# Exercise
Give back an exact copy of the lines in the records below, from the line that has "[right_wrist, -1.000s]" through the line that has "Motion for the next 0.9", and nothing besides.

# Input for this task
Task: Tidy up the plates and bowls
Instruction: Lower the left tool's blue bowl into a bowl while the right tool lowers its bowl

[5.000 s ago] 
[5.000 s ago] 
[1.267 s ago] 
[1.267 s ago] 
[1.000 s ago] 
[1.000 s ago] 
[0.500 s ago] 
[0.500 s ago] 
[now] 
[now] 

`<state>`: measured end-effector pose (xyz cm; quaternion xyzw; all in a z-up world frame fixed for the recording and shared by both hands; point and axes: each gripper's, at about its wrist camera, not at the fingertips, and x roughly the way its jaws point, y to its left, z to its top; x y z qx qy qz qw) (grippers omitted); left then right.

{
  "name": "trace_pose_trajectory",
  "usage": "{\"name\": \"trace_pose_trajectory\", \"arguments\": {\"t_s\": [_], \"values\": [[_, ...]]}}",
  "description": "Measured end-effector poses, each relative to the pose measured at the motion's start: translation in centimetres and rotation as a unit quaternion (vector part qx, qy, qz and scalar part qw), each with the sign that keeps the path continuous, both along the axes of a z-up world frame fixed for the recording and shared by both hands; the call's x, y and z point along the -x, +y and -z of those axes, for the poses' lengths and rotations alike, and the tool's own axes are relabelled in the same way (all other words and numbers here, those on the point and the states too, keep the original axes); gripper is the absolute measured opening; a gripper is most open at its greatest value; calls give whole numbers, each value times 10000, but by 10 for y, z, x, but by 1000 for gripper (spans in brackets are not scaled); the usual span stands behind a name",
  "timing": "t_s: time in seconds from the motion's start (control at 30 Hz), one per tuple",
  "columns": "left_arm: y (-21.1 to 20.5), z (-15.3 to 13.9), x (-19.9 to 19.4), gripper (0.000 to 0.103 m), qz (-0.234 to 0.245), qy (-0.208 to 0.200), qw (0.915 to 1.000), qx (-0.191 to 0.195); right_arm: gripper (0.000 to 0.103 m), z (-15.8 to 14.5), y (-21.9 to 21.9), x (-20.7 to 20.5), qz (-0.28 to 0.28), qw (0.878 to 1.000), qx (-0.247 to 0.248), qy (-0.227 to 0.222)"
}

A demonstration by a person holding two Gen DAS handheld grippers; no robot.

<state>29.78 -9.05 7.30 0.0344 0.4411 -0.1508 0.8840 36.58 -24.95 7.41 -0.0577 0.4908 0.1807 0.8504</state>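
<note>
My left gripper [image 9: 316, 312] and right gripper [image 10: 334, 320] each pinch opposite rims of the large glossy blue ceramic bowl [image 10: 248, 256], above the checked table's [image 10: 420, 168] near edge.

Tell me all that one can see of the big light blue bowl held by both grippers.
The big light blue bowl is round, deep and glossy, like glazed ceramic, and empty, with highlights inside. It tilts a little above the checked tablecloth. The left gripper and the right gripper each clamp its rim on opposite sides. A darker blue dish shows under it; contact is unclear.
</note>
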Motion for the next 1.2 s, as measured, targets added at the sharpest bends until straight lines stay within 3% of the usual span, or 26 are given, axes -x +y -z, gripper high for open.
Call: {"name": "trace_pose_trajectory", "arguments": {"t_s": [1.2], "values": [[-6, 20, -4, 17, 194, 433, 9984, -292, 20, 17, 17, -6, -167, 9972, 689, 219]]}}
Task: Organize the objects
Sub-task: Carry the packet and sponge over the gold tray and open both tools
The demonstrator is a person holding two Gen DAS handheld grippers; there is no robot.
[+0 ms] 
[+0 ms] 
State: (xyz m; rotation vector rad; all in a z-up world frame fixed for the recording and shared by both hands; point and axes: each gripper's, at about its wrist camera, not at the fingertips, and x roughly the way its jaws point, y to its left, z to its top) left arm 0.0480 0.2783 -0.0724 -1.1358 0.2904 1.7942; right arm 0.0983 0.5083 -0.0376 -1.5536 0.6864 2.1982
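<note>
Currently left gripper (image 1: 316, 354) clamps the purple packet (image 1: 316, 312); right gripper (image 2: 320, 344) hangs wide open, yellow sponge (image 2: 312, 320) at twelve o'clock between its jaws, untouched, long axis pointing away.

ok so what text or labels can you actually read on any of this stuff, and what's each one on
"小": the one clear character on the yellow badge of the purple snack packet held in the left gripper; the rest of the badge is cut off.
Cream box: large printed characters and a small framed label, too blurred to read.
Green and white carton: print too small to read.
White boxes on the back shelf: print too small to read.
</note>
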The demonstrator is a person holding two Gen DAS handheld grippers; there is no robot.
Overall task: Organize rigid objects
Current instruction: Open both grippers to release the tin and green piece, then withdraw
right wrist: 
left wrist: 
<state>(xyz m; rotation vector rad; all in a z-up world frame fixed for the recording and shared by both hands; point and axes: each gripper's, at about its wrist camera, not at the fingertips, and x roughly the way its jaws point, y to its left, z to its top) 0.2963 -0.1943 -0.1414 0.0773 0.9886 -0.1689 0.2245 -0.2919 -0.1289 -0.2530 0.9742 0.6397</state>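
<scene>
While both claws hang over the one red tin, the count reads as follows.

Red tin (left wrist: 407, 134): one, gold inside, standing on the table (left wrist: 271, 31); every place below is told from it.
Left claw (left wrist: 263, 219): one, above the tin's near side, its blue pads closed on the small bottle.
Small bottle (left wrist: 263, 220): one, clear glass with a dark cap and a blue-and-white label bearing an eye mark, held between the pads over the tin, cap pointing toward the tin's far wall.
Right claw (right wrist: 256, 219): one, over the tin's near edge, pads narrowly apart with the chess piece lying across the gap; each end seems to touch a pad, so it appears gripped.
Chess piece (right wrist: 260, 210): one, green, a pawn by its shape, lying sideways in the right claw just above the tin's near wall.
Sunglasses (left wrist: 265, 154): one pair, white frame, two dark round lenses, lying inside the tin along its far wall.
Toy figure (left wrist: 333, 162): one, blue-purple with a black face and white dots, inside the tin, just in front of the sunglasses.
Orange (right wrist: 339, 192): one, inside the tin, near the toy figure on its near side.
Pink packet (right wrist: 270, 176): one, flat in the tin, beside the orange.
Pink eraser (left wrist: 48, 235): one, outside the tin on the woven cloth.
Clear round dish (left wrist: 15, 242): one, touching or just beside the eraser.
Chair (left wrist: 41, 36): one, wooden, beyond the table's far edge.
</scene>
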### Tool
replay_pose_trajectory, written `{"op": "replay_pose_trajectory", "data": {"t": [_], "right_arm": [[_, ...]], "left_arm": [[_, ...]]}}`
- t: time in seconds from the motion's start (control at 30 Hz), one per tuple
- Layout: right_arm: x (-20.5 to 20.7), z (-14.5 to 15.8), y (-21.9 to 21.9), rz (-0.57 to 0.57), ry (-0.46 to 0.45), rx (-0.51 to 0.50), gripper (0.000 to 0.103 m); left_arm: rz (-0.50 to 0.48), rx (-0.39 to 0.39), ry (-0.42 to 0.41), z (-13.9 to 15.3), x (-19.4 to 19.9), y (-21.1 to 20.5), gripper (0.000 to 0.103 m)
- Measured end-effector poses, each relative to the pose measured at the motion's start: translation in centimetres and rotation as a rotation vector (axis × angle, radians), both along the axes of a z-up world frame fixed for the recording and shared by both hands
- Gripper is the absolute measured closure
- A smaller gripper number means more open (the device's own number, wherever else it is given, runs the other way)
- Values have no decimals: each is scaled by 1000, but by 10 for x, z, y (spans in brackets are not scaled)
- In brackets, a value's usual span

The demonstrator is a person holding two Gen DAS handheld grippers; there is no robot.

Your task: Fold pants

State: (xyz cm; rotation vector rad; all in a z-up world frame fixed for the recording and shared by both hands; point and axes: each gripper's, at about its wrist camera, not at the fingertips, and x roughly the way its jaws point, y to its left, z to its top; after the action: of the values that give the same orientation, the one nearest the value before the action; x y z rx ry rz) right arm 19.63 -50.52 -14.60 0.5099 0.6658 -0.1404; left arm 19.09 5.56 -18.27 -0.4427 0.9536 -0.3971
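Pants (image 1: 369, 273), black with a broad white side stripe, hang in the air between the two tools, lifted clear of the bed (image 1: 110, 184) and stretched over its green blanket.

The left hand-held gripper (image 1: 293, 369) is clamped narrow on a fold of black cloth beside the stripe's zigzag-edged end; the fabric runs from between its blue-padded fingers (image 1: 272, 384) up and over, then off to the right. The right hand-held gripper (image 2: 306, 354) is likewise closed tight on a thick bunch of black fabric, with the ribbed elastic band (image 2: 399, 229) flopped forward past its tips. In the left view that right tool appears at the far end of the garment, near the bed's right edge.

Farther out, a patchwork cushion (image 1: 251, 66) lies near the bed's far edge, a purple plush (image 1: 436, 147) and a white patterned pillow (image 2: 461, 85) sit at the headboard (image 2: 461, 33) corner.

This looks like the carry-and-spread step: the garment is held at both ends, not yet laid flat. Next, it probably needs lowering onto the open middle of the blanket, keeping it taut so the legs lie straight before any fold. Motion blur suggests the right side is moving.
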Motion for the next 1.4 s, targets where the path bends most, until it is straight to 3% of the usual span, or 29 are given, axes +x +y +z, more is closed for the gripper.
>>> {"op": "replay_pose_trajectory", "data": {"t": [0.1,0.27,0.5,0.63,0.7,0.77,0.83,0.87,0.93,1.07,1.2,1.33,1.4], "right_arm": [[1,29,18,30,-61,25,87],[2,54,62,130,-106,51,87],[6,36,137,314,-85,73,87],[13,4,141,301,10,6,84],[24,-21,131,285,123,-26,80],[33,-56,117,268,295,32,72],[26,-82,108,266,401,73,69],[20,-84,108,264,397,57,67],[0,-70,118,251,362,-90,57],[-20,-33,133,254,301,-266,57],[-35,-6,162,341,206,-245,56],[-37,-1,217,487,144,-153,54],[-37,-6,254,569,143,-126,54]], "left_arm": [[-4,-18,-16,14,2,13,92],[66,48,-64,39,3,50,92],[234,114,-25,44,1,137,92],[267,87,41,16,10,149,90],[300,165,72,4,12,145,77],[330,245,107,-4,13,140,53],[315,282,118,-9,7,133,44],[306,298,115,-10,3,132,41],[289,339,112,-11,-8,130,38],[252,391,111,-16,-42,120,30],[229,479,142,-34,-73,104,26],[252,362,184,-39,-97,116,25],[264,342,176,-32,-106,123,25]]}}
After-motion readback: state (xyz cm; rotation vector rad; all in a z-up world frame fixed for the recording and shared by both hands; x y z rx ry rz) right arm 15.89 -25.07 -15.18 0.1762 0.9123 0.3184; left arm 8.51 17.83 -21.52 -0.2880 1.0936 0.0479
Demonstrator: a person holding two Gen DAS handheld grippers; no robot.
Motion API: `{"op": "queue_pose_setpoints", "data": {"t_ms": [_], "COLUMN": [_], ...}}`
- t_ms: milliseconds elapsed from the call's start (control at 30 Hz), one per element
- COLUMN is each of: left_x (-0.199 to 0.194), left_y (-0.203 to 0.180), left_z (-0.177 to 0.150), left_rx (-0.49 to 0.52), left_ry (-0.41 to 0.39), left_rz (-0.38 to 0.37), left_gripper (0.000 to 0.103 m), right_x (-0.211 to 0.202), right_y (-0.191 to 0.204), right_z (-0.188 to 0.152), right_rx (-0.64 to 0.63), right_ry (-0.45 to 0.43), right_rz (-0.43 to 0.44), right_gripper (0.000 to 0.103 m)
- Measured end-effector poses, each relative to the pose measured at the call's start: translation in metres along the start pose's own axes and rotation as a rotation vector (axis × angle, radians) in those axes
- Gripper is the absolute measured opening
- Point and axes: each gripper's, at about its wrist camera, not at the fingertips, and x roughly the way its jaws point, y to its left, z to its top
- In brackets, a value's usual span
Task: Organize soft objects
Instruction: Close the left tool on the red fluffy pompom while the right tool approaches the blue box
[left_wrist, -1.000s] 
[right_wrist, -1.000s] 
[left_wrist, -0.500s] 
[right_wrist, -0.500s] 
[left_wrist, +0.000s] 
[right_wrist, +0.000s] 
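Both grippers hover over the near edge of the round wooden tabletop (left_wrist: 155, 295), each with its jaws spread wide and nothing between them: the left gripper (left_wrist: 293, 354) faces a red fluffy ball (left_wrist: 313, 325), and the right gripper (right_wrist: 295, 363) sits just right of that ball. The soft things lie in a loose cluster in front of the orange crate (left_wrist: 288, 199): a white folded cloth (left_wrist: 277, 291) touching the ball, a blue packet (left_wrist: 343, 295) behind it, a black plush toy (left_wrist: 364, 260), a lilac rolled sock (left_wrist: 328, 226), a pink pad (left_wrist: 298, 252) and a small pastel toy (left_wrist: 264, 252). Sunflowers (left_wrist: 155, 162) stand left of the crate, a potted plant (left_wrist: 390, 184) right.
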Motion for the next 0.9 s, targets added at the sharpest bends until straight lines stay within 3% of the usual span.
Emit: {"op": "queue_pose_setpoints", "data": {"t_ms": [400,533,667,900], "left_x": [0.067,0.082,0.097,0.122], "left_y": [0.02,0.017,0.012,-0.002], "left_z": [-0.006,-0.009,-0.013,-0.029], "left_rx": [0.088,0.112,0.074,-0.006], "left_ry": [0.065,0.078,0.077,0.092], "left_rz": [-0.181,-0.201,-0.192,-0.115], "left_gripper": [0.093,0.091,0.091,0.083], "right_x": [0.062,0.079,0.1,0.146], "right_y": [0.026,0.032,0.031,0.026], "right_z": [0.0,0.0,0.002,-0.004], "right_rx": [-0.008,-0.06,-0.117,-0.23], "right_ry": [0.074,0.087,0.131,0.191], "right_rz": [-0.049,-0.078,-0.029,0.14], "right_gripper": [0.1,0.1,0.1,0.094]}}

# Your response
[right_wrist, -1.000s] 
[left_wrist, -0.500s] 
[right_wrist, -0.500s] 
[left_wrist, +0.000s] 
[right_wrist, +0.000s] 
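Both grippers hover over the near edge of the round wooden tabletop (left_wrist: 155, 295), each with its jaws spread wide and nothing between them: the left gripper (left_wrist: 293, 354) faces a red fluffy ball (left_wrist: 313, 325), and the right gripper (right_wrist: 295, 363) sits just right of that ball. The soft things lie in a loose cluster in front of the orange crate (left_wrist: 288, 199): a white folded cloth (left_wrist: 277, 291) touching the ball, a blue packet (left_wrist: 343, 295) behind it, a black plush toy (left_wrist: 364, 260), a lilac rolled sock (left_wrist: 328, 226), a pink pad (left_wrist: 298, 252) and a small pastel toy (left_wrist: 264, 252). Sunflowers (left_wrist: 155, 162) stand left of the crate, a potted plant (left_wrist: 390, 184) right.
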Motion for the next 0.9 s, targets added at the sharpest bends until straight lines stay within 3% of the usual span.

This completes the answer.